O presidente do Fórum Nacional da Infância e da Juventude (Foninj) e conselheiro do CNJ Richard Pae Kim destacou que a funcionalidade deve garantir a preservação da identidade e da imagem das crianças e adolescentes, com a apresentação apenas do prenome, idade e estado do acolhimento. Apenas os pretendentes devidamente habilitados terão acesso à busca ativa.

Para ampliar as chances de adoção, a busca pelo SNA continuará a ser feita, enquanto não for realizada a vinculação por busca ativa. “Com a possibilidade de acessar as informações das crianças, os pretendentes podem ser sensibilizados pelos sonhos dos meninos e meninas que aguardam por uma família.
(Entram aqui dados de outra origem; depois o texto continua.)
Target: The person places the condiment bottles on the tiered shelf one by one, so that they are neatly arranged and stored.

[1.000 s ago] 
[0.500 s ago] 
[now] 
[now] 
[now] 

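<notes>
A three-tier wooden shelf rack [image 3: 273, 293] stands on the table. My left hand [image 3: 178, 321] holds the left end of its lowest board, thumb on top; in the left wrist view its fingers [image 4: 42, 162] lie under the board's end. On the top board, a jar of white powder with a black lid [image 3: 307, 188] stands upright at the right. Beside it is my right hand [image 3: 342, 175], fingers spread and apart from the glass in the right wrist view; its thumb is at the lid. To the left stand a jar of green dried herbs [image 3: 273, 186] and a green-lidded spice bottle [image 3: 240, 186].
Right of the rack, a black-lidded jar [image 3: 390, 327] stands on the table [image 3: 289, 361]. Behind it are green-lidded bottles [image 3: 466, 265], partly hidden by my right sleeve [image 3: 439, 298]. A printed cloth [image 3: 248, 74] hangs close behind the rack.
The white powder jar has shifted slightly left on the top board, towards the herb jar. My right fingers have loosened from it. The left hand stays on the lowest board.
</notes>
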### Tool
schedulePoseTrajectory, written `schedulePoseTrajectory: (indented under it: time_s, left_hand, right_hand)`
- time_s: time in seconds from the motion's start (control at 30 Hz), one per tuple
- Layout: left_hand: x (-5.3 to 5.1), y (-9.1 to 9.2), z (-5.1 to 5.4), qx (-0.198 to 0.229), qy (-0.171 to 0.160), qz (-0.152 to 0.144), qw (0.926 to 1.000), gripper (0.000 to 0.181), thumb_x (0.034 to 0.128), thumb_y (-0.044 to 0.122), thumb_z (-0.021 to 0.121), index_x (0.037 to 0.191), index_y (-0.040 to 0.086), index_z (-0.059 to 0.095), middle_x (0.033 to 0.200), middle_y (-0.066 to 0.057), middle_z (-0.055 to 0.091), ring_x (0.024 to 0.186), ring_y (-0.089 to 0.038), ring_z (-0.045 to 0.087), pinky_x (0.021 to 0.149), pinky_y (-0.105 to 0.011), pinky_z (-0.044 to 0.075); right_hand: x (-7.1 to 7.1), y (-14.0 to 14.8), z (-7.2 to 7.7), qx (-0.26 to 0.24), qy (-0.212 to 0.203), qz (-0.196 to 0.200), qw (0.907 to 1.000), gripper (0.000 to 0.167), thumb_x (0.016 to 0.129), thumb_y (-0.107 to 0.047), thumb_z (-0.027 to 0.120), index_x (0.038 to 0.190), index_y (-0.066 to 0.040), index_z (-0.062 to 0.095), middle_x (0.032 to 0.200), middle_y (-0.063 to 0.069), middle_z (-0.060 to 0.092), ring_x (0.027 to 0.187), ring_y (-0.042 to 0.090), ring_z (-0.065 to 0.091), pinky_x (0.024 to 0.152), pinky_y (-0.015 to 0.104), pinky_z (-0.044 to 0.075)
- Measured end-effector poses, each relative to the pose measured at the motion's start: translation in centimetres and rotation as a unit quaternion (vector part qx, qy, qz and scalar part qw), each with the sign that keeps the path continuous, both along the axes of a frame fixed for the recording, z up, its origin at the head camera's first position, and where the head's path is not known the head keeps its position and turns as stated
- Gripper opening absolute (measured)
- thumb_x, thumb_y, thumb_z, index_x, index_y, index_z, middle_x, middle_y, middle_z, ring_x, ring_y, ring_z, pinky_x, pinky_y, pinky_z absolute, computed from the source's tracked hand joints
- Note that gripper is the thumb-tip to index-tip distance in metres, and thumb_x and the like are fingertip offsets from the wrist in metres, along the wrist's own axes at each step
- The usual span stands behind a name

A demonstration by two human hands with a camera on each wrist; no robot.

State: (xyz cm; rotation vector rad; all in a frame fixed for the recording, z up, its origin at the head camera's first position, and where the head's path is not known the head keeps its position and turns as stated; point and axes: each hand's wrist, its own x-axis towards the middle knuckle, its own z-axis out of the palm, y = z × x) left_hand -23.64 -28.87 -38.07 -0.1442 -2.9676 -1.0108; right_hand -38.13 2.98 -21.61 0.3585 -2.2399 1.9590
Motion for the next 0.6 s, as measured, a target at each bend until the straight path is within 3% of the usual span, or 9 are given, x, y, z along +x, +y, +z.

O objetivo é aproximar a vontade dos pretendentes pela paternidade ao desejo das crianças de fazerem parte de uma família que as acolha”, afirmou Pae Kim.

 

Além disso, todo o material visual é acompanhado por marca d’água com as informações do nome e CPF das pessoas que realizam a consulta, o que evita a divulgação indevida de dados. Cabe à equipe técnica do serviço de acolhimento, em articulação com a rede protetiva e a equipe técnica judiciária, realizar o trabalho psicossocial de preparação da criança ou do adolescente para sua disponibilização por meio da busca ativa.